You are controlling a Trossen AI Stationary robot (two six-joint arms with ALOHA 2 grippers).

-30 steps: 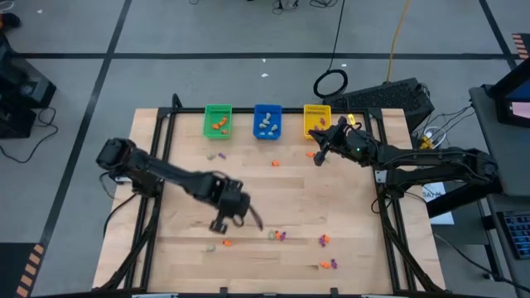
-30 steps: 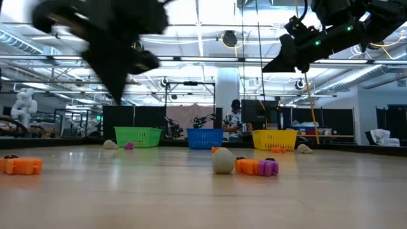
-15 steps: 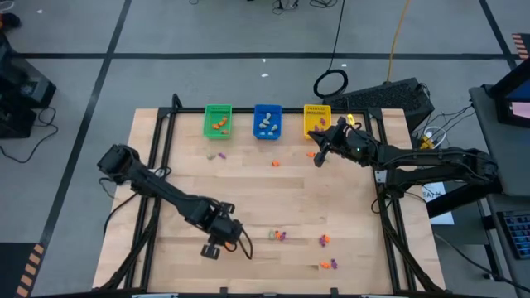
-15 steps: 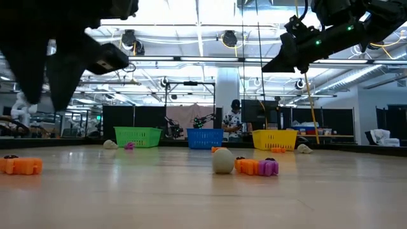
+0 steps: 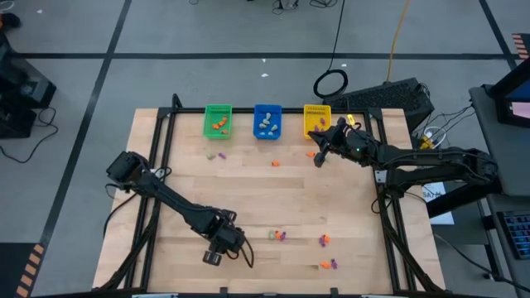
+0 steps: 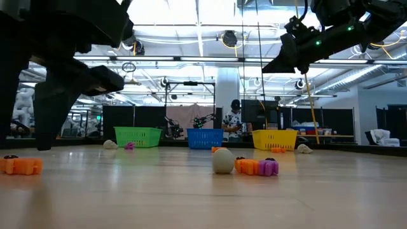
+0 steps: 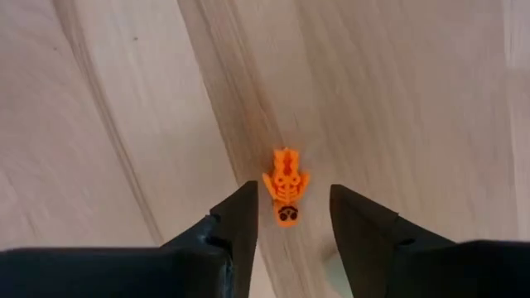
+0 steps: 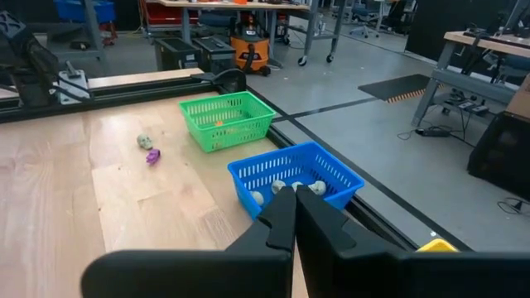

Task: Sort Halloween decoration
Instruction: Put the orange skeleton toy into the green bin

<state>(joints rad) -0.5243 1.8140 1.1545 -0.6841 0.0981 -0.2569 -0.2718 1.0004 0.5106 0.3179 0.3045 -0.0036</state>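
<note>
Orange trinket point(image 7: 285, 189) on pale wood table point(image 7: 397, 99); green point(image 8: 225, 121), blue point(image 8: 295, 176), seemingly yellow bins point(image 5: 316, 119).

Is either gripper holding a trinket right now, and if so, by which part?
Nothing is held. The left gripper is open, its fingers either side of an orange trinket on the table, not touching it. The right gripper is shut and empty.

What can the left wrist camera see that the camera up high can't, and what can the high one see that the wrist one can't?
Only the left wrist view shows the tiny orange skeleton-shaped trinket close up, lying on the wood between the left gripper's open fingers, untouched. Only the high view shows the green plastic bin, blue plastic bin, yellow plastic bin, the scattered trinkets and the right gripper near the yellow bin. Both show the wooden table and the left gripper.
</note>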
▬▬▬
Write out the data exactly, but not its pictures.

You are controlling a Trossen AI Stationary robot (two six-joint arms with ALOHA 2 grippers).

-30 steps: 
-30 steps: 
-15 steps: 
-15 steps: 
+0 steps: 
+0 steps: 
+0 steps: 
+0 steps: 

Task: Sort Halloween decoration
Instruction: Put the orange skeleton toy into the green bin

<state>(joints rad) -0.5243 1.8140 1.1545 -0.6841 0.0981 -0.2569 -0.2718 1.0004 0.5106 0.3179 0.3045 -0.0036</state>
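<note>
Orange trinket point(image 7: 285, 189) on pale wood table point(image 7: 397, 99); green point(image 8: 225, 121), blue point(image 8: 295, 176), seemingly yellow bins point(image 5: 316, 119).

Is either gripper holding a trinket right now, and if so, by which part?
Nothing is held. The left gripper is open, its fingers either side of an orange trinket on the table, not touching it. The right gripper is shut and empty.

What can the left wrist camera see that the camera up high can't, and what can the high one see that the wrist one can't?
Only the left wrist view shows the tiny orange skeleton-shaped trinket close up, lying on the wood between the left gripper's open fingers, untouched. Only the high view shows the green plastic bin, blue plastic bin, yellow plastic bin, the scattered trinkets and the right gripper near the yellow bin. Both show the wooden table and the left gripper.
</note>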

No more work is needed on this answer.